—Voici bientôt l'heure du dîner, ma chère Mathilde; veux-tu avoir la bonté de faire demander ma femme de chambre... pour qu'on nous conduise à notre appartement?

—Ah! oui, et fais-toi belle; tu as apporté de si charmantes toilettes. Figurez-vous, cousine,—dit M. Sécherin,—qu'elle avait tant de caisses et de cartons, que j'ai été obligé d'acheter un fourgon à Tours pour apporter tout cet attirail, y compris Célestine, mademoiselle Célestine, veux-je dire, une femme de chambre comme il n'y en a pas, dit-on, et que ma femme a fait venir de Paris. Il est vrai de dire qu'elle coiffe dans la perfection des perfections.

Ces préparatifs de coquetterie de la part d'Ursule augmentèrent encore mes soupçons; je ne pus m'empêcher de lui dire avec assez d'aigreur:

—Mon Dieu! pourquoi donc as-tu fait tant d'apprêts? comment, pour venir passer quelque temps avec nous qui ne voyons personne!... Mais, en vérité, on dirait que tu as de grands projets de conquête; je ne sais qui tu veux séduire ici. Cela devient très-inquiétant,—ajoutais-je d'une voix altérée en m'efforçant de sourire.

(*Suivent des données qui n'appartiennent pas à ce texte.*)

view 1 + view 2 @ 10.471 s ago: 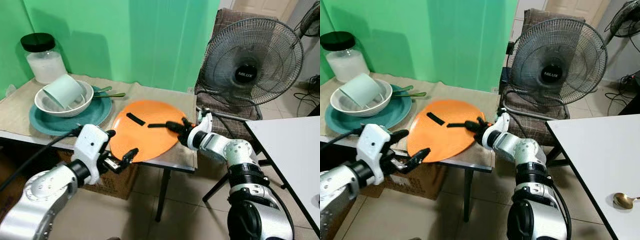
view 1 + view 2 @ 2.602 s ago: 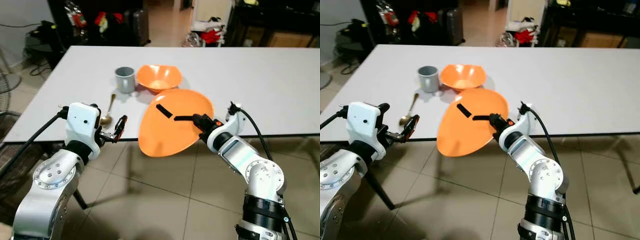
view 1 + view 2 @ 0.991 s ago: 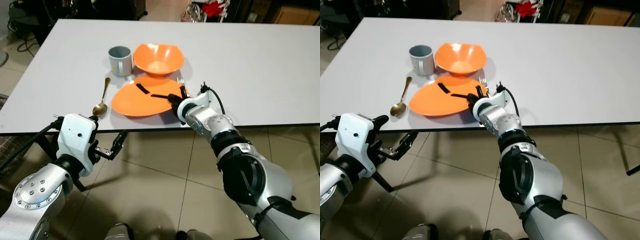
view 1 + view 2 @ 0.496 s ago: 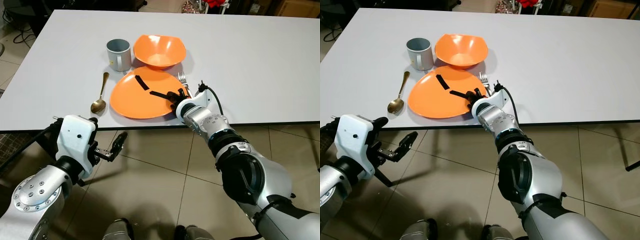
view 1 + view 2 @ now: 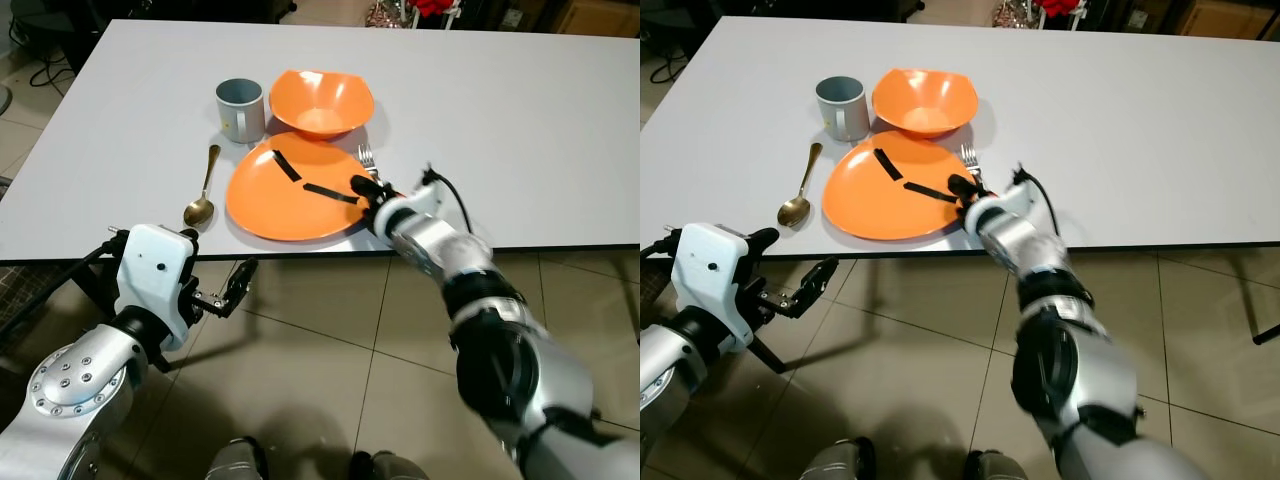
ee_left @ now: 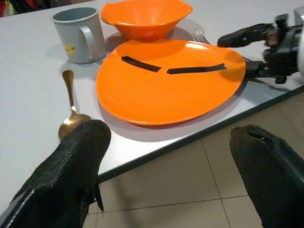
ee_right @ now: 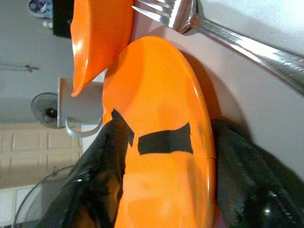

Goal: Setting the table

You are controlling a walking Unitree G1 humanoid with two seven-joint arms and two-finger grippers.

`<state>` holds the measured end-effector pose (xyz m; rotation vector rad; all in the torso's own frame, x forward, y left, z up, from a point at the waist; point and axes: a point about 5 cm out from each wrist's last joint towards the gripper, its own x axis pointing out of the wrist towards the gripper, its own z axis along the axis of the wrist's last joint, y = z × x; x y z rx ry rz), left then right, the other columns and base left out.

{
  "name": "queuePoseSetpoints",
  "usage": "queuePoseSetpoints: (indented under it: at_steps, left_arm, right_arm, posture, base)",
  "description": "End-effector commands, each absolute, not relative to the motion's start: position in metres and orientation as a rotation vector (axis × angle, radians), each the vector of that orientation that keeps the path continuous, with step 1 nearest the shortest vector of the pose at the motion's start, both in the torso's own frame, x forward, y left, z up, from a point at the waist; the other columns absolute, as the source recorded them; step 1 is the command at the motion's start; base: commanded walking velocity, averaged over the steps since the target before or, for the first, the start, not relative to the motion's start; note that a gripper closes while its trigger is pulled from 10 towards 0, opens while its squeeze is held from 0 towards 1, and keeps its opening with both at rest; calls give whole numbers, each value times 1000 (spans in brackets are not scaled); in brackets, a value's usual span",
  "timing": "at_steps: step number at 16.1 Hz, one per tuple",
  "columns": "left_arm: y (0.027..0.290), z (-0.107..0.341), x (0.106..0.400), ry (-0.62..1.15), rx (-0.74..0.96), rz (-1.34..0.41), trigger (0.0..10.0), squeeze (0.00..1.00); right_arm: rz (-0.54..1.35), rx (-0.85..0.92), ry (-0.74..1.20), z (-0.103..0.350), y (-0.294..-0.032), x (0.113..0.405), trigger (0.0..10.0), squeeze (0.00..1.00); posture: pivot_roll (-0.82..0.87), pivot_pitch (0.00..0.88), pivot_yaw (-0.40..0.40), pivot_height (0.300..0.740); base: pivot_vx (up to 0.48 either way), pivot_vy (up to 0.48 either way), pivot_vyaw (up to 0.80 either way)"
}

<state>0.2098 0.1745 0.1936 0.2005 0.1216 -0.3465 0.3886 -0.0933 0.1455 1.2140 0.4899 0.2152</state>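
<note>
At the lower left of the head views the left gripper (image 5: 222, 291) hangs below the bench (image 5: 520, 120) edge over the tiled floor (image 5: 330, 380), its jaws set wide apart and holding nothing. Above it, at the left of the place setting, a gold spoon (image 5: 203, 190) lies on the white bench, and behind that stands a grey mug (image 5: 241, 107). The left wrist view shows a small yellow label (image 6: 70, 49) on the mug's side; its writing is too small to read.

In the upper middle sits an orange bowl (image 5: 321, 101), and just in front of it the orange plate (image 5: 285, 188) lies flat near the bench's front edge, with two black tape strips (image 6: 195, 69) on its face. A fork (image 5: 971, 160) lies just beside the plate's right rim, its handle hidden behind the right gripper (image 5: 362, 192).

The right gripper reaches in from the lower right, and its arm is smeared by motion blur. Its jaws stand narrowly apart astride the plate's right rim; one finger (image 7: 102, 175) lies over the top and the other appears to sit beneath, though whether they actually press the plate cannot be told.
</note>
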Motion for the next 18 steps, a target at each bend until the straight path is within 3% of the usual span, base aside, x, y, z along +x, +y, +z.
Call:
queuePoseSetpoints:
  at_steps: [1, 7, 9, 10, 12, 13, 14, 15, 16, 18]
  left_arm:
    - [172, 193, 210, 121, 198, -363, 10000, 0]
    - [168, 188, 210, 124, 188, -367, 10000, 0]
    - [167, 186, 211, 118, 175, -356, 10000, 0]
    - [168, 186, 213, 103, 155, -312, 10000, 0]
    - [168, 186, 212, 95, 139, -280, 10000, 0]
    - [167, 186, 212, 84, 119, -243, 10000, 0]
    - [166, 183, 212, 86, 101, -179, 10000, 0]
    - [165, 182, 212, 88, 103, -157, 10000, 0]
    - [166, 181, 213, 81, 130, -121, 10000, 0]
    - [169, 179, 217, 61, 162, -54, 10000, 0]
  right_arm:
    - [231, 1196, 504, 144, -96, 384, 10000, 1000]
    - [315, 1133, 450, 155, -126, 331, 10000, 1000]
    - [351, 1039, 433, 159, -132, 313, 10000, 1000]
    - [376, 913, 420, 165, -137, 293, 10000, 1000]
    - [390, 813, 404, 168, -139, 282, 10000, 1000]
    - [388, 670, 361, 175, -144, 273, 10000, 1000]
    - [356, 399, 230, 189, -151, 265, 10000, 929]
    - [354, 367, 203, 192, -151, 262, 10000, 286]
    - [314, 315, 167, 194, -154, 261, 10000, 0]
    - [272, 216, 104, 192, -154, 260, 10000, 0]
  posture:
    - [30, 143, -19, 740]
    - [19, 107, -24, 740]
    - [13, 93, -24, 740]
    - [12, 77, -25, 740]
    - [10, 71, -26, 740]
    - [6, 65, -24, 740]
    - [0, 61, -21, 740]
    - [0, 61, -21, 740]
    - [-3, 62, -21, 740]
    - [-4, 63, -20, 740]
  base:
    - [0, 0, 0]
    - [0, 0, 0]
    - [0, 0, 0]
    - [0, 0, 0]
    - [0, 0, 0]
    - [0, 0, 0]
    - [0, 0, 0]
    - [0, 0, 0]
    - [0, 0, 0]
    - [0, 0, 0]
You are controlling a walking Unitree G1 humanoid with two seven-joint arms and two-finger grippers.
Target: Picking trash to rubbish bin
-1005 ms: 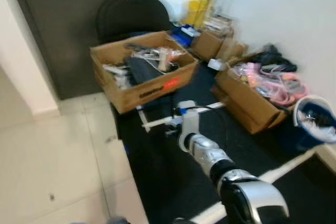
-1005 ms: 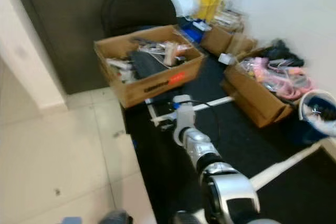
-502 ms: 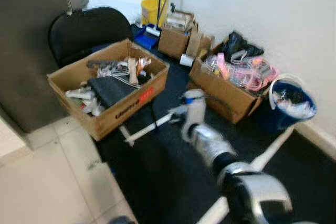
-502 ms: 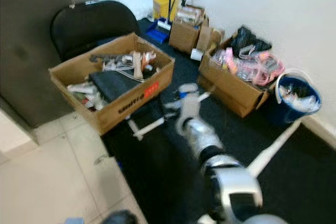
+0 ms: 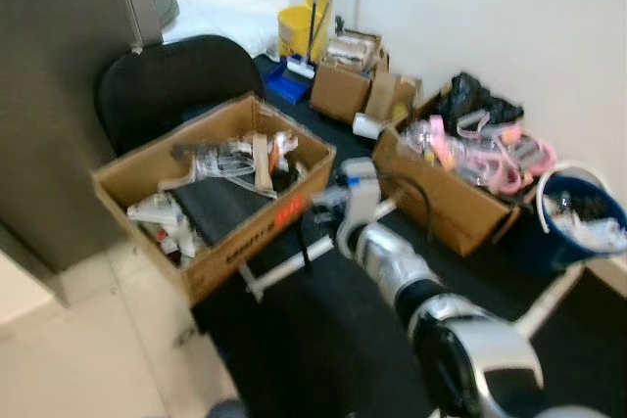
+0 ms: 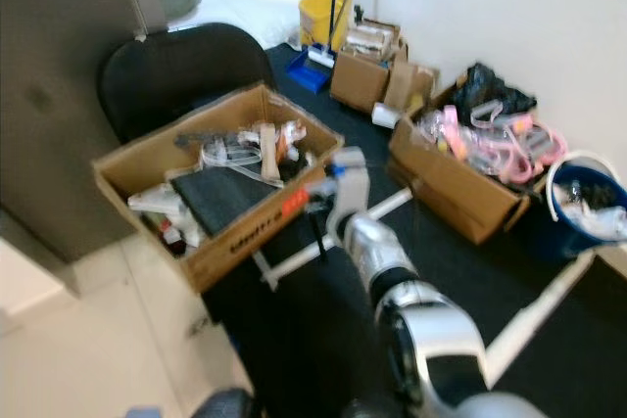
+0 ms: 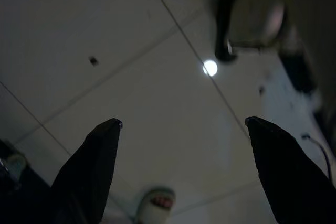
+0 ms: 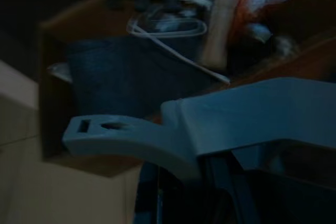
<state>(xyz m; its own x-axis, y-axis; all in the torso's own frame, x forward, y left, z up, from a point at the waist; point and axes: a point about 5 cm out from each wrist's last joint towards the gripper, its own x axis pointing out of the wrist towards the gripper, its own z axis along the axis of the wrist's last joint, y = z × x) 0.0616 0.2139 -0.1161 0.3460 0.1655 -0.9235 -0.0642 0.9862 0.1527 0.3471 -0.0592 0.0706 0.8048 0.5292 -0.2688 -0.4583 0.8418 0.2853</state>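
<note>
**Right arm out over black mat, holding a pale plastic piece near the cardboard box**

Right arm [image 5: 392, 266] reaches forward over the black mat [image 5: 323, 330]. Right end effector [image 8: 210, 182] sits at the near edge of the big cardboard box [image 5: 211, 198] of mixed junk: cables, a black flat item, paper bits. In the right wrist view a pale grey plastic piece [image 8: 173, 129] with a handle-like tab lies across the end effector; fingers mostly hidden and dark, cannot tell if they pinch it.

Left end effector [image 7: 181, 145] hangs over the tiled floor [image 7: 131, 77], fingers [image 7: 92, 166] spread wide, nothing between them.

Blue rubbish bin [image 5: 578, 217] stands by the white wall at far right, already stuffed, well apart from the right end effector. Second box [image 5: 460, 183] with pink items sits just beside the bin. Black chair [image 5: 176, 85] behind the big box; yellow mop bucket [image 5: 299, 26] further back.
</note>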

Ursule ne me répondit rien; mais elle me montra M. Sécherin d'un geste de tête d'une coquetterie charmante, et me dit avec la candeur la plus merveilleusement simulée:

—Mon Dieu! je veux séduire mon mari... voilà tout.

M. Sécherin ne put résister à cette attaque; il saisit la main de sa femme, la baisa tendrement à plusieurs reprises, et s'écria:

—Est-elle gentille et naturelle!... hein, cousine, l'est-elle? Mais elle a raison. Vous oubliez donc vos leçons quand vous me disiez: «Mon cher cousin, c'est surtout pour son mari qu'une femme doit se parer, faire des frais, et, vice versâ, qu'un mari doit se parer, doit faire des frais surtout pour sa femme.» Ah... ah... cousine, nous n'oublions pas vos conseils, allez! soyez tranquille. Aussi je vais imiter Ursule, et vous demander la permission d'aller me faire pour elle le plus beau que je le pourrai... car, vous l'avez dit, dès qu'un mari se néglige, c'est une preuve qu'il n'aime plus sa femme d'amour, et quand il n'aime plus sa femme d'amour...

—Toute chose peut s'exagérer,—dis-je à M. Sécherin en l'interrompant, car Gontran pouvait rentrer d'un moment à l'autre, et j'aurais été profondément humiliée de laisser deviner à Ursule avec quel dédain mon mari me traitait depuis quelque temps.